The early Germanic calendars were the regional calendars used among the early Germanic peoples before they adopted the Julian calendar in the Early Middle Ages. The calendars were an element of early Germanic culture.

The Germanic peoples had names for the months that varied by region and dialect, but they were later replaced with local adaptations of the Julian month names. Records of Old English and Old High German month names date to the 8th and 9th centuries, respectively. Old Norse month names are attested from the 13th century. As with most pre-modern calendars, the reckoning used in early Germanic culture was likely lunisolar. As an example, the Runic calendar developed in medieval Sweden was lunisolar, fixing the beginning of the year at the first full moon after winter solstice.

== Months ==
The Germanic calendars were lunisolar, the months corresponding to lunations. Tacitus writes in his Germania (Chapter 11) that the Germanic peoples observed the lunar months.

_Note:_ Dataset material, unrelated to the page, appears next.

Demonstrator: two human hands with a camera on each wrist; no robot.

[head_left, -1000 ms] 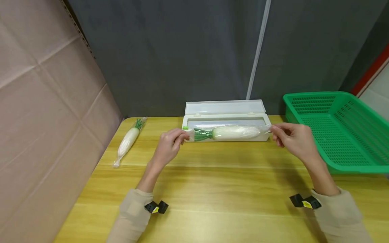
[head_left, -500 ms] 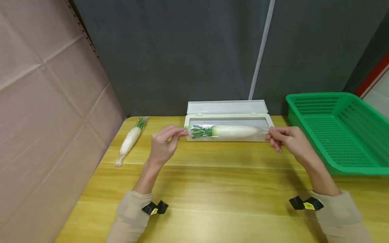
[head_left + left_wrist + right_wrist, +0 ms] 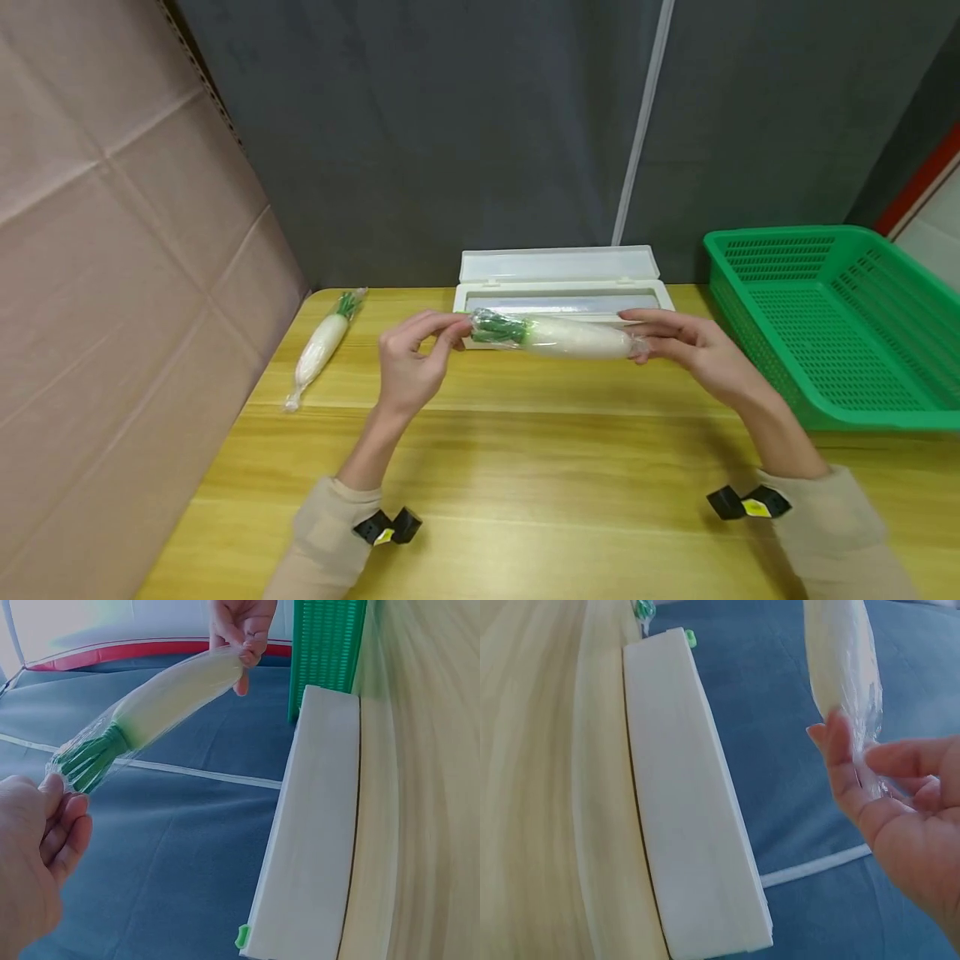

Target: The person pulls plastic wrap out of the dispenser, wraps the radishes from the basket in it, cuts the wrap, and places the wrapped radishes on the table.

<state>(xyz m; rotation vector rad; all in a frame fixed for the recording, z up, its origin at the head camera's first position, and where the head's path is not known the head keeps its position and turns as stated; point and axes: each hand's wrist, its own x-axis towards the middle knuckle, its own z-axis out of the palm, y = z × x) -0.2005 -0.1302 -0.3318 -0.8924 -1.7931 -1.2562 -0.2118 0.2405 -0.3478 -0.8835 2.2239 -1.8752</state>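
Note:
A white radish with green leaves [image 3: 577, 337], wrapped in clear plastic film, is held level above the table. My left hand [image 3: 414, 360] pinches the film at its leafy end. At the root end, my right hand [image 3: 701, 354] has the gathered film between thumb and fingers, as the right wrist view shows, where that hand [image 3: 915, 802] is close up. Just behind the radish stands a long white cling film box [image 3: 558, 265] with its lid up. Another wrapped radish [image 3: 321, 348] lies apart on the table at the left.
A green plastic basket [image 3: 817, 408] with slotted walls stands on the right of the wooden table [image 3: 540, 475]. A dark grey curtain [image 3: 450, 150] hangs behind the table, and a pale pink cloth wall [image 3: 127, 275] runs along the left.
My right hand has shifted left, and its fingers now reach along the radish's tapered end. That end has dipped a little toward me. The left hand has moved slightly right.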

The lunisolar calendar is reflected in the Proto-Germanic term *mēnōþs "month" (Old English mōnaþ, Old Saxon mānuth, Old Norse mánaðr, and Old High German mānod, Gothic mēnōþs), being a derivation of the word for "moon", *mēnô—which shares its ancestry with the Greek mene "moon", men "month", and Latin mensis "month".

== Days and weeks ==
Tacitus gives some indication of how the Germanic peoples of the first century reckoned the days. In contrast to Roman usage, they considered the day to begin at sunset, a system that in the Middle Ages came to be known as the "Florentine reckoning". The same system is also recorded for the Gauls in Caesar's Gallic Wars.
"They assemble, except in the case of a sudden emergency, on certain fixed days, either at new or at full moon; for this they consider the most auspicious season for the transaction of business. Instead of reckoning by days as we do, they reckon by nights, and in this manner fix both their ordinary and their legal appointments. Night they regard as bringing on day."

The concept of the week, on the other hand, was adopted from the Romans, from about the first century, the various Germanic languages having adopted the Greco-Roman system of naming of the days of the week after the classical planets, inserting loan translations for the names of the planets, substituting the names of Germanic gods in a process known as interpretatio germanica.

== Calendar terms ==
The year was divided into a summer half and a winter half, as attested in Old English and medieval Scandinavian sources. In Scandinavia this continued after Christianization; in Norway and Sweden the first day of summer is marked by the Tiburtius Day (14 April) and the first day of winter by the Calixtus Day (14 October).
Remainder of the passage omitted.